Distorted Reality

Does your school resemble the workplace?  Do the skills that students are learning transition to life after school?  Too often, the answer to these questions is a resounding no.  Many schools suffer from a distorted reality where students solve the predictable problems that are given to them and are judged solely on their ability to digest and memorize the content that is decided upon by their teacher.

As a High School Principal, the most common defense I hear of this “distorted reality” is that we must prepare students for college.  I vehemently disagree as our goal is not to prepare students for more education, but for the vastly unknown reality of life.  Institutions of post-secondary education must also examine their ability to instill the skills and dispositions needed by their students when they enter the workforce.  Most of us learned more valuable lessons in our first few months on the job than four years of college education that supposedly prepared us.
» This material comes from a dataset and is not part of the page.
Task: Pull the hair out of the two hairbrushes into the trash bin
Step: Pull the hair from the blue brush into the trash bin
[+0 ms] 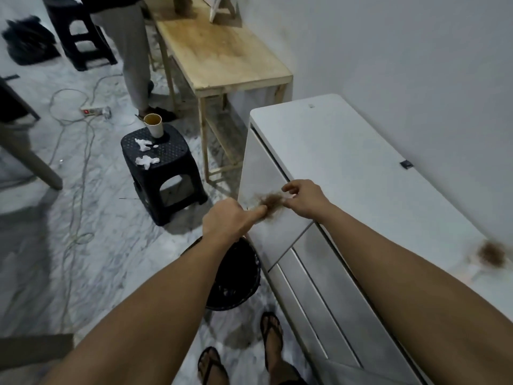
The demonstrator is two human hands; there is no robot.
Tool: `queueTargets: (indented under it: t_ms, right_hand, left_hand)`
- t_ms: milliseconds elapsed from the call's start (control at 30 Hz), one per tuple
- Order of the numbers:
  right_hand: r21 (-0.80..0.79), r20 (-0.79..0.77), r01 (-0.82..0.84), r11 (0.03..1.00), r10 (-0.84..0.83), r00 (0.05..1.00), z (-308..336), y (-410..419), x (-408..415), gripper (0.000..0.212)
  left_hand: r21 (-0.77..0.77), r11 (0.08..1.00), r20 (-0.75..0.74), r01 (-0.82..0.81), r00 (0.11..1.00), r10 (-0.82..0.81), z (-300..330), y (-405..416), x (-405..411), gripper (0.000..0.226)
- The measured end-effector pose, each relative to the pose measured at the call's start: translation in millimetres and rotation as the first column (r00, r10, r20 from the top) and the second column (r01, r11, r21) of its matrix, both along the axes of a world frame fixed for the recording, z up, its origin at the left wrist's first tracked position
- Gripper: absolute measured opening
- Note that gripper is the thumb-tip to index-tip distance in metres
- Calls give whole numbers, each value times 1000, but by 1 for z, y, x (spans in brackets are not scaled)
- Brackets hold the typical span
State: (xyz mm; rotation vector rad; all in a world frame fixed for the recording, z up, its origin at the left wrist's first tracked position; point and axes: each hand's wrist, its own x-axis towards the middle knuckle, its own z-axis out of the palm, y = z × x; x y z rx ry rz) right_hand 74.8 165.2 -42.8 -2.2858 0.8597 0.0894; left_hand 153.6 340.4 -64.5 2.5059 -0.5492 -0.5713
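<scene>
Standing beside a white cabinet (361, 168), a person holds both arms out. Below the hands sits a dark trash bin (236, 276). The left hand (226, 218) and right hand (302, 198) each pinch one brown hair clump (270, 202) between them. A second clump (492, 254) lies on the cabinet, well right of the grip.

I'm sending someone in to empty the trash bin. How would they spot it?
Find the long white cabinet along the wall. On the floor at its near corner, below the two hands pulling hair, stands the trash bin: round and black, unlike the square black stool beyond.
</scene>
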Motion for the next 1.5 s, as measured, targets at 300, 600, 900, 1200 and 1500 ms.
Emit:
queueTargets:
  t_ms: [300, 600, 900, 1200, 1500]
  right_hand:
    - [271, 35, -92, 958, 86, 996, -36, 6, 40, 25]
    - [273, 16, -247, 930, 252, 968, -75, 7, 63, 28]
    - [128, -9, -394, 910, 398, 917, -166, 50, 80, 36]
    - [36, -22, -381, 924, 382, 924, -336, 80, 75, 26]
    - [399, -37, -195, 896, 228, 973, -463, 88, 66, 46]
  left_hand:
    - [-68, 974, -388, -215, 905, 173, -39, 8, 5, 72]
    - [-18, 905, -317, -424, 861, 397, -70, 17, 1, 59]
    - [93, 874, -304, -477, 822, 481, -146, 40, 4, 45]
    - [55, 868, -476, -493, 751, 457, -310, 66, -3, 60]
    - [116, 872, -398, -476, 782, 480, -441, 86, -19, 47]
I realize that what I’m saying isn’t popular, but a dramatic shift is needed in classrooms around our country.  Our teachers are capable, but our system of accountability has been great for the large testing companies and not so great for our learners.  We have created a generation of young people who have been taught to worry more about the grade they earn on a test than the skills they are learning.  They fear failure to such a degree that many are paralyzed that they may “fail”.

Only in this “distorted reality” is failure something to be feared.  In the real world failure is perhaps life’s greatest teacher.  Winston Churchill famously stated, “success consists of going from failure to failure without loss of enthusiasm”.  This suggests that success may actually be the painting and failure the brush strokes.  We must embrace failure as educators and give our students the opportunity to solve real and meaningful problems.

Real big problems exist in our schools and communities yet we often pretend that the only problems worth solving are the ones in our textbook or on the End of Course Exam. We allow students to only solve the problems that are handed to them in our “distorted reality”.  In the real world defining the real problem is the most important part.  Companies often fail not because they aren’t solving problems, but because they are solving the wrong ones.  Innovation is the result of our ability to observe the everyday around us and define problems that others miss.  We must give our students these opportunities and stop handing them the problem we want them to solve.

Many schools are utilizing project based learning, design thinking, and other methodologies to turn this “distorted reality” on its head.  We must continue pushing each other to think differently about education and leverage our communities as we seek to better connect students to the rapidly changing world around them.  I believe that our teachers are talented enough, but we must consider that the accountability systems we have chosen are undermining this goal.  Let’s work together to make school work for students and not testing companies.